Aos olhos do executivo, ainda há muito espaço para crescimento, e o momento atual representa uma oportunidade sem precedentes. No entanto, Tan faz um alerta contra a ideia de que a IA seja uma tecnologia onipotente. “Essas coisas não são deuses”, enfatizou. “Elas só conseguem fazer o que um humano faria com a informação disponível.”
Um novo paradigma organizacional
Durante a conversa, o CEO da Y Combinator propôs uma revisão das estruturas tradicionais de gestão. Inspirado por Brian Chesky, do Airbnb, Tan defende o que chama de ‘founder mode’: quando líderes assumem mais protagonismo e liberam a autonomia de seus times, em vez de centralizar decisões.
Segundo Tan, Chesky percebeu que precisava ampliar sua própria autonomia para liderar com mais clareza. Para isso, mergulhou nos detalhes do negócio, buscou entender com profundidade o que estava acontecendo e passou a tomar decisões difíceis sempre que necessário, com o intuito de garantir que tudo estivesse alinhado com os objetivos da empresa. “Ao assumir mais responsabilidades como líder, ele acabou desbloqueando mais autonomia para suas equipes”, observou.

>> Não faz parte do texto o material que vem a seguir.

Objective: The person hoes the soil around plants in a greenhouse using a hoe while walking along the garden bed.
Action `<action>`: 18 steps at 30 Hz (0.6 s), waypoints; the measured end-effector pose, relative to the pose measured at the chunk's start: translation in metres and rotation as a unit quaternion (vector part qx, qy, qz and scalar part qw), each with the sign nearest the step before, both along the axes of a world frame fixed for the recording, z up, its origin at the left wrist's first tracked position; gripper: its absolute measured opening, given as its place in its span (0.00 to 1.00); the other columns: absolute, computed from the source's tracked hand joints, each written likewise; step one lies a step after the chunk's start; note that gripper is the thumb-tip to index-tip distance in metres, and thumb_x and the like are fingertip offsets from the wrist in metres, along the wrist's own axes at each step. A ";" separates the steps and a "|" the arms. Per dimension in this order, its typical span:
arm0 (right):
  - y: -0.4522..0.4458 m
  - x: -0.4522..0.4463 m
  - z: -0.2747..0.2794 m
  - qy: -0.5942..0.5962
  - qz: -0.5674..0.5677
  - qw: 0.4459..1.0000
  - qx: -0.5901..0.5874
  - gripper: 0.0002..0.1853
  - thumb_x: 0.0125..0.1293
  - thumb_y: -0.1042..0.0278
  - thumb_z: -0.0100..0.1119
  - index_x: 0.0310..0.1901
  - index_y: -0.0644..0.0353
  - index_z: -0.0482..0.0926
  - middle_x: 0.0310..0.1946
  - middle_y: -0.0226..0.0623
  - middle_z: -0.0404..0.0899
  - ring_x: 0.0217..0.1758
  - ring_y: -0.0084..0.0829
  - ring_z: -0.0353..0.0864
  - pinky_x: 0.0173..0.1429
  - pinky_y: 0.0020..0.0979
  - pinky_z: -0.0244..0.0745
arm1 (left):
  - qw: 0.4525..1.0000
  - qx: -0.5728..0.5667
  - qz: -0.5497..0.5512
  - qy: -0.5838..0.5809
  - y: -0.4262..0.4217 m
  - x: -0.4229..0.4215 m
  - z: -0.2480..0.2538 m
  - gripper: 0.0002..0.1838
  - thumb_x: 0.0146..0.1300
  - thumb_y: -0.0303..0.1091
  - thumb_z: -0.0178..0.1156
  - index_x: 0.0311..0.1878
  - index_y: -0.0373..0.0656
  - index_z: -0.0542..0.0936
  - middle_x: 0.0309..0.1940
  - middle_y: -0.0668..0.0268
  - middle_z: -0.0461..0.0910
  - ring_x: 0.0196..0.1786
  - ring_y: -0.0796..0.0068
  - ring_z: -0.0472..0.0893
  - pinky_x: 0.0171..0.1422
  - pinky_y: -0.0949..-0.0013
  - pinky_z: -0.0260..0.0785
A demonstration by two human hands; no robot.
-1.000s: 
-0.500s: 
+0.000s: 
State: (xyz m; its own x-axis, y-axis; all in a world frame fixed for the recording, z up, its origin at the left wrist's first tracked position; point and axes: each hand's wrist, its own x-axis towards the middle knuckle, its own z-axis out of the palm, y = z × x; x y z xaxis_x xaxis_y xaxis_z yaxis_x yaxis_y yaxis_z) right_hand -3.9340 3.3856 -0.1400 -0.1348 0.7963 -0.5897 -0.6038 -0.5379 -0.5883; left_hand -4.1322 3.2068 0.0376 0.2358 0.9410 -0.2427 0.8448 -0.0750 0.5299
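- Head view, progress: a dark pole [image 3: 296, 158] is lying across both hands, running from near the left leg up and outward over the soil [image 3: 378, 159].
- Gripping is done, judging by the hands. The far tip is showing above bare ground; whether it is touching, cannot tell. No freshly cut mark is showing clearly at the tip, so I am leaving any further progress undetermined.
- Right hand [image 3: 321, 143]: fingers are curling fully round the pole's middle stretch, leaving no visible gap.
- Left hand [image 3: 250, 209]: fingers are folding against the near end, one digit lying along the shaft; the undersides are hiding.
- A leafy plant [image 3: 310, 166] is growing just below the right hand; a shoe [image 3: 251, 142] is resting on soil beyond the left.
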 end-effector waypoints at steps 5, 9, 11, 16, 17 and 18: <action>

Essa postura, para Tan, exemplifica o ‘modo fundador’: um líder que não dita tudo o que os outros devem fazer, mas que tem clareza sobre o caminho a seguir e sobre o que é necessário para avançar. A abordagem, de acordo com o CEO da Y Combinator, vai além de políticas rígidas e promove ambientes de trabalho mais dinâmicos e colaborativos. “Em vez de cair no ‘sempre foi assim’, em regras engessadas ou em jogos políticos de poder, tudo começa a se transformar. Sai o conflito e as coisas começam a caminhar na mesma direção”, pontuou.
Tan afirma ter visto muitas startups adotarem esse modelo, deixando o microgerenciamento de lado em favor de uma autonomia genuína. “Estamos, provavelmente, no momento mais poderoso de todos os tempos”, concluiu.